Soon we were boarding our flight, taxiing down the runway and rising through the clouds, headed north. I gave the girls, who had never flown before, the window seat. They peered out the window in wonderment to watch the ground drop away from us, and looked at me with sparkling eyes. Everything was new and exciting through their eyes, and the packages of Biscoff cookies and plastic cups of ginger ale the flight attendants served to us felt especially celebratory.

We landed in Ketchikan an hour and a half later. Alaska, at last! This was only our first step into the state, however. From there, we took a short ferry ride across the harbor, then walked our luggage a few blocks down the road to the Inter-Island Ferry terminal where we soon boarded the Stikine for a three hour boat ride to Prince of Wales Island.

It was a misty, rainy day, and our first view of the island was that of dark pine-covered mountains, the extent of their height hidden by a heavy blanket of fog.

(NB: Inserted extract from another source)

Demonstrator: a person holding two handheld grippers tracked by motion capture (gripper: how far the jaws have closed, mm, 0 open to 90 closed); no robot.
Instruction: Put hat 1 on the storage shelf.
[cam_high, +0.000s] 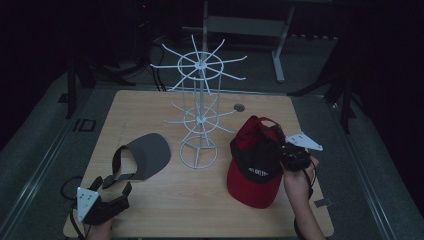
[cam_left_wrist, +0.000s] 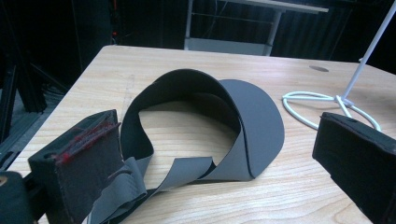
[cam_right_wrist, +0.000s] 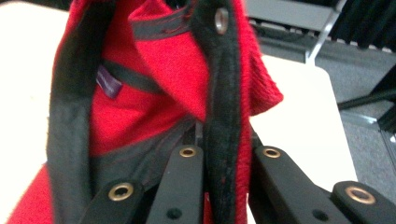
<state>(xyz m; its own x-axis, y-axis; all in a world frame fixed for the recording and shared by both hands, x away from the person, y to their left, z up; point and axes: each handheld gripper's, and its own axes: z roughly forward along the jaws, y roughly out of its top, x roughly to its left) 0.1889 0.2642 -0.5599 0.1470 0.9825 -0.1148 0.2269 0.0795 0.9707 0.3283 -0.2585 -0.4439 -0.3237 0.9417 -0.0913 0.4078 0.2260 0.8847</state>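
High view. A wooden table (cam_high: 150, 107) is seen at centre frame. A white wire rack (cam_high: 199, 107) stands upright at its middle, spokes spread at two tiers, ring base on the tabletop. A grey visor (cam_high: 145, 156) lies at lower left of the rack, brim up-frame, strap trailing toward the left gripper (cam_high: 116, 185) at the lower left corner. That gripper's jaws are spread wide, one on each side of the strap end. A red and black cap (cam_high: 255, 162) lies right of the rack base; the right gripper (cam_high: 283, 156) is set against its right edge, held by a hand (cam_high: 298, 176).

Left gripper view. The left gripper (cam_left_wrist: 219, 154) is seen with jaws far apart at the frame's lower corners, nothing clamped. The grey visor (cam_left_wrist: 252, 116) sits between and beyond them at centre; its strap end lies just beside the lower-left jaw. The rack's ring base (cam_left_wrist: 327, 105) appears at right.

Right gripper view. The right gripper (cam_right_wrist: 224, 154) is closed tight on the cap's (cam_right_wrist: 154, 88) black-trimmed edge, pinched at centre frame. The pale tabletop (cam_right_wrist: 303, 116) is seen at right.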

It was a strange feeling, walking up the ramp after the ferry docked, realizing that we weren’t just here on vacation. We were here to STAY. It felt very surreal—but also incredible. There was so much relief at the realization that months of packing and days of driving were done, and the move was over. (Ya’ll, moving is A LOT OF WORK.)

But for me, the best thing was the immediate feeling of having arrived “home”. Everything and everyone was completely new and unfamiliar, yet there was the oddest overarching feeling of comfort and familiarity. And I’m not saying that because I believe that where we are now is so much better than where we were before. I have come to believe that this sense of “home” has much less to do with the physical location than it does with just being in the place God wants you to be at the time He wants you to be. The peace I felt upon arriving here was truly a gift from Him, just one more sweet confirmation of His leading.

The behind-the-scenes heart journey that stretched over the last two years and ultimately brought us to Thorne Bay, Alaska is not one I’ve shared much about here. That’s not because it was terribly dramatic or some great secret, but simply because it was a long, slow, drawn out process of soul-searching and refining, with a lot of frankly awkward floundering about as we tried to understand the will of God. There was no verse in the Bible that told us to move to Alaska in the summer of 2021. Instead, there was a lot of praying, and seeking wise counsel, and learning and growing as we waited for the way to be made clear. Even now at the culmination of this journey, I am only just getting to the point where I can look back, put the pieces together and see the big picture of the work God was doing in our hearts. Someday, perhaps, I will write more about that experience. But I will say this for now: it was simultaneously one of the hardest and best journeys I’ve been on in a long time, beautiful and painful all at once. And I have experienced and can attest to the truth of this promise:

“Faithful is He who has called you; He will also bring it to pass.” (1 Thessalonians 5:24)

And I am confident of this very thing, that “He who has begun a good work in us will continue to perform it until the day of Christ Jesus” (Philippians 1:6)—and so, as we end a season of transition, we step with faith into a new chapter of the story He is writing of our lives. I can’t wait to take you along with and introduce you to the beautiful new corner of our Father’s world!